TinyVecDB Python API Documentation

This document provides a comprehensive overview of the TinyVecDB Python API.

Table of Contents

Installation

pip install tinyvecdb

Core Concepts

TinyVecDB is an embedded vector database that emphasizes speed, low memory usage, and simplicity. The core of TinyVecDB is written in C, and this library provides a Python binding to that engine. The key concepts are:

  • Embeddings: Fixed-dimension float vectors (e.g., 512 dimensions)
  • Metadata: JSON-serializable data associated with each vector
  • Similarity Search: Finding the nearest neighbors to a query vector using cosine similarity
  • Filtering: Query vectors based on metadata attributes

Basic Usage

import asyncio
import numpy as np
import tinyvec

async def example():
    # Connect to database (will create the file if it doesn't exist)
    client = tinyvec.TinyVecClient()
    config = tinyvec.ClientConfig(dimensions=512)
    client.connect("./vectors.db", config)

    # Create sample vectors
    insertions = []
    for i in range(50):
        # Using NumPy (more efficient)
        vec = np.random.rand(512).astype(np.float32)
        vec = vec / np.linalg.norm(vec)  # Normalize the vector

        # Or using standard Python lists
        # vec = [random.random() for _ in range(512)]

        insertions.append(tinyvec.Insertion(
            vector=vec,
            metadata={"name": f"item-{i}", "category": "example"}
        ))

    # Insert vectors
    inserted = await client.insert(insertions)
    print("Inserted:", inserted)

    # Search for similar vectors (without filtering)
    query_vec = np.random.rand(512).astype(np.float32)
    results = await client.search(query_vec, 5)
    # Example results:
    # [SearchResult(similarity=0.801587700843811, id=8, metadata={'category': 'example', 'name': 'item-8'}),
    #  SearchResult(similarity=0.7834401726722717, id=16, metadata={'category': 'example', 'name': 'item-16'}),
    #  SearchResult(similarity=0.7815409898757935, id=5, metadata={'category': 'example', 'name': 'item-5'})]

    # Search with filtering
    search_options = tinyvec.SearchOptions(
        filter={"category": {"$eq": "example"}}
    )
    filtered_results = await client.search(query_vec, 5, search_options)

    # Delete items by ID
    delete_result = await client.delete_by_ids([1, 2, 3])
    print(f"Deleted {delete_result.deleted_count} vectors. Success: {delete_result.success}")

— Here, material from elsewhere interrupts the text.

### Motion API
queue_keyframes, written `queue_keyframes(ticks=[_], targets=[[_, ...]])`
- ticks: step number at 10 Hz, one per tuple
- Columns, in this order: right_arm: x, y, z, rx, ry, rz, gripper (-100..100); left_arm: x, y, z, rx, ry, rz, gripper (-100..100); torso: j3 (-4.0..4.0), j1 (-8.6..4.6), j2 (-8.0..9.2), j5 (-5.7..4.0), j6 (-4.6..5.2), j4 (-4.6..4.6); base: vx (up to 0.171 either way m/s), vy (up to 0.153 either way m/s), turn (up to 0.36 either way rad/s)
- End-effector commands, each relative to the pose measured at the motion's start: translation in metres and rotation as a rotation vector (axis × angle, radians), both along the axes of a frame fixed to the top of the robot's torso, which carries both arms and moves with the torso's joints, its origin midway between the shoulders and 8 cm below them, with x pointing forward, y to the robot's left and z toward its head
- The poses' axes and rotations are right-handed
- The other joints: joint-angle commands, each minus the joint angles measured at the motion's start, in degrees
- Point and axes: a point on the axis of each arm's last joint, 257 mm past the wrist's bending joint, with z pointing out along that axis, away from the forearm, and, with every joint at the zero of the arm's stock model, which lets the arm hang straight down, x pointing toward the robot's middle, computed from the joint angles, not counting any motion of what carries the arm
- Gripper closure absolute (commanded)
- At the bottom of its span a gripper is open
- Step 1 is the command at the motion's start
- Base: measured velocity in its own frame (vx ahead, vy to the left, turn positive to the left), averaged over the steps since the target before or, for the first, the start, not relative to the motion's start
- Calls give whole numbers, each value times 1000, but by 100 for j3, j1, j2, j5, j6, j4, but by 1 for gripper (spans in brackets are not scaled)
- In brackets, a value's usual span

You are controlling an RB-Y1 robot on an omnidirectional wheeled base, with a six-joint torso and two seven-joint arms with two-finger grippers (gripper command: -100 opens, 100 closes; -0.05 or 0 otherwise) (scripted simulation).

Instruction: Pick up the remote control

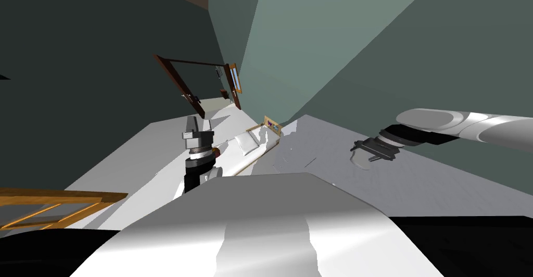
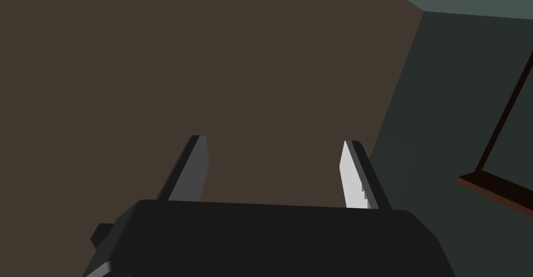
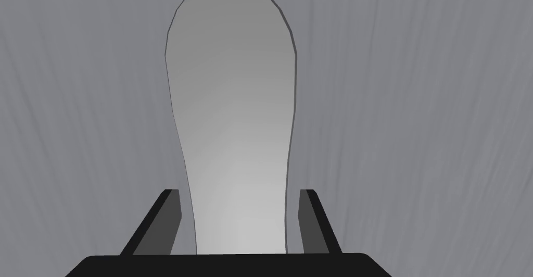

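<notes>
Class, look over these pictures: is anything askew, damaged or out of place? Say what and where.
Nothing stands out. The long, rounded, light grey remote control lies flat and whole on the grey surface, straddled by the open right gripper. The head view's slant is the camera's.

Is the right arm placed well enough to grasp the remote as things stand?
Probably yes. The right claw is open, with one finger on each side of the remote. It lies flat on a grey surface, and nothing stands between them.

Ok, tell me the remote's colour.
The remote is plain light grey, on a darker grey surface; the right wrist view shows it best.
</notes>
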Motion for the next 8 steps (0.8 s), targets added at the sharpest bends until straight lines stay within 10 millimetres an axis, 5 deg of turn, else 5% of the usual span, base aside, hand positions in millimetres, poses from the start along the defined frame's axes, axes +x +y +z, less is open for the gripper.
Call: queue_keyframes(ticks=[1, 3, 4, 5, 7, 8], targets=[[0, 0, 0, 0, 0, 0, 100, 0, 0, 0, 0, 0, 0, 0, 0, 0, 0, 0, 0, 0, 0, 0, 0], [0, 0, 0, 0, 0, -1, 100, 0, 0, 0, 0, 0, 0, 0, 0, 1, 0, 1, -1, 0, 0, 0, 0], [0, 0, 0, 0, 0, -1, 0, 0, 0, 0, 0, 0, 0, 0, 0, 1, 0, 2, -1, 0, 0, 0, 0], [2, 1, 12, -2, 4, 4, 100, 0, 0, 0, 0, 0, 0, 0, 0, 1, 0, 2, -1, 0, 16, 0, -47], [2, 3, 14, -2, 4, 6, 100, 0, 0, 0, 0, 0, 0, 0, -3, 9, -7, 9, 2, -1, 23, 2, -32], [2, 3, 15, -2, 5, 6, 0, 0, 0, 0, 0, 0, 0, 0, -3, 7, -5, 5, -1, -1, 0, 0, 0]])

    # Delete by metadata filter
    filter_result = await client.delete_by_filter(search_options)
    print(f"Deleted {filter_result.deleted_count} vectors by filter. Success: {filter_result.success}")

    # Get database statistics
    stats = await client.get_index_stats()
    print(f"Database has {stats.vector_count} vectors with {stats.dimensions} dimensions")

if __name__ == "__main__":
    asyncio.run(example())

API Reference

TinyVecClient

The main class you'll interact with is TinyVecClient. It provides all methods for managing the vector database.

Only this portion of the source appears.